→ EXERCISE AIM: The answer consists solely of the listing's lines from the first through the line containing "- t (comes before", each reproduced exactly.

▼

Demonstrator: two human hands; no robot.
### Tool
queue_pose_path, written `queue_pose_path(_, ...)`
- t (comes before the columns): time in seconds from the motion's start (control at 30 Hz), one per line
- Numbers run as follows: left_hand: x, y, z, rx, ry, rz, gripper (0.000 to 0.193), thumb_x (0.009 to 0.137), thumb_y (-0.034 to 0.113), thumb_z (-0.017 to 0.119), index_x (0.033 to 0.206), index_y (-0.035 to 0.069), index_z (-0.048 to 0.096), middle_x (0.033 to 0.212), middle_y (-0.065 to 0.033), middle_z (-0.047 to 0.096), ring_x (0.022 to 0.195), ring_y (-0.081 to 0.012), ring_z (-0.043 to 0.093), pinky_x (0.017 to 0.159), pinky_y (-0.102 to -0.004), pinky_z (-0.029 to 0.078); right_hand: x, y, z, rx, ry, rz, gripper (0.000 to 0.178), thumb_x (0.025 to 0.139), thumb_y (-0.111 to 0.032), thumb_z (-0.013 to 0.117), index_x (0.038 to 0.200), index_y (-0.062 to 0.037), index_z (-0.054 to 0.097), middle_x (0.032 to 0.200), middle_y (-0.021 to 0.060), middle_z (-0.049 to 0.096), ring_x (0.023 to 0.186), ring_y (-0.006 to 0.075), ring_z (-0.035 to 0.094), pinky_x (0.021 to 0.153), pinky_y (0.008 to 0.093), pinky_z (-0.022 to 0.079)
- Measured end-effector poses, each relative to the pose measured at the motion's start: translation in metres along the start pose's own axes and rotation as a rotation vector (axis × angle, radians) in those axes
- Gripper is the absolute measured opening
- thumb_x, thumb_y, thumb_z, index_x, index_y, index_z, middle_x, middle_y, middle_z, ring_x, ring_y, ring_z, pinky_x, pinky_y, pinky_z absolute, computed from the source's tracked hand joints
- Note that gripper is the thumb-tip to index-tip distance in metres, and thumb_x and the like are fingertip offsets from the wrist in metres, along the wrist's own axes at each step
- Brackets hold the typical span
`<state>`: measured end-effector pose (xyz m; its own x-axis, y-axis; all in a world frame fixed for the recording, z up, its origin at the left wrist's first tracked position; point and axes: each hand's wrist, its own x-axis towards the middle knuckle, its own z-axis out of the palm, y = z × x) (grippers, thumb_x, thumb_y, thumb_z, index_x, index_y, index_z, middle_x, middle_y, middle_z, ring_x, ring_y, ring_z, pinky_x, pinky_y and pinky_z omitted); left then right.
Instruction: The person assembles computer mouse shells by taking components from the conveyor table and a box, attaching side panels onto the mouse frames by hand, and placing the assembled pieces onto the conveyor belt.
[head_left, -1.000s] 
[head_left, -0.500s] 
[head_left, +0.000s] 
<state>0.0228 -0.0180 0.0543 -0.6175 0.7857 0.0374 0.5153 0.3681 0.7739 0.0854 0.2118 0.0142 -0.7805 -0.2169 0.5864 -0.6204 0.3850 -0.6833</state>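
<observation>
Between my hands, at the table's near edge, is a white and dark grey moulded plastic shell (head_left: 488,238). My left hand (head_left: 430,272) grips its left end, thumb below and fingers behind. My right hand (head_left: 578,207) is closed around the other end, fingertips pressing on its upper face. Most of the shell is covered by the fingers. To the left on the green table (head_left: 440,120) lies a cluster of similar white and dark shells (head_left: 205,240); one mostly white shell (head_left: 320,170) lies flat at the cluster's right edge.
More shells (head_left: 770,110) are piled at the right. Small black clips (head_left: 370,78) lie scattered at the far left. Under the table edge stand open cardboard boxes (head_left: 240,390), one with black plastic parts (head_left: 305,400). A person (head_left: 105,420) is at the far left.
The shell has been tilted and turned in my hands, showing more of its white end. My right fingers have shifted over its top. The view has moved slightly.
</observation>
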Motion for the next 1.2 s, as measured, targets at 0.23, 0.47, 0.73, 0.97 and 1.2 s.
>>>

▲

→ RESPONSE:
Demonstrator: two human hands; no robot.
### Tool
queue_pose_path, written `queue_pose_path(_, ...)`
- t (comes before the columns): time in seconds from the motion's start (control at 30 Hz), one per line

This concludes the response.